Exercise data →
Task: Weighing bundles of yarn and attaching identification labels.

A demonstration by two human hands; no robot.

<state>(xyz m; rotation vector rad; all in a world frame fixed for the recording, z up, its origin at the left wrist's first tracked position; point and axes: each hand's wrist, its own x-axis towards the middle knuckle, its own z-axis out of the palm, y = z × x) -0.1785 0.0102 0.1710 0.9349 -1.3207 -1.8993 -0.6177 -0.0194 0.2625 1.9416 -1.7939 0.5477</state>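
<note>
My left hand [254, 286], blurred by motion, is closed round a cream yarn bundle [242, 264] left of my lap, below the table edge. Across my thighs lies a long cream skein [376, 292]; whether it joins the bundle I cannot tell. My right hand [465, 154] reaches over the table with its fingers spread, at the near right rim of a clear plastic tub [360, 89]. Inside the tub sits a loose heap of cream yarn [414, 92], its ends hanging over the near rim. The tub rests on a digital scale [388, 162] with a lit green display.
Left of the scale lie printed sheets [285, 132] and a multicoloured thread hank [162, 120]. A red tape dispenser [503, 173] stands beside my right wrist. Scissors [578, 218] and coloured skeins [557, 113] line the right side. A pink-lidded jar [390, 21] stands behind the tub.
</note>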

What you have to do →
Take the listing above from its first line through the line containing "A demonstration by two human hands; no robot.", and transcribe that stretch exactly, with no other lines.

Solution to this problem →
Task: Weighing bundles of yarn and attaching identification labels.

A demonstration by two human hands; no robot.

No additional answer is needed.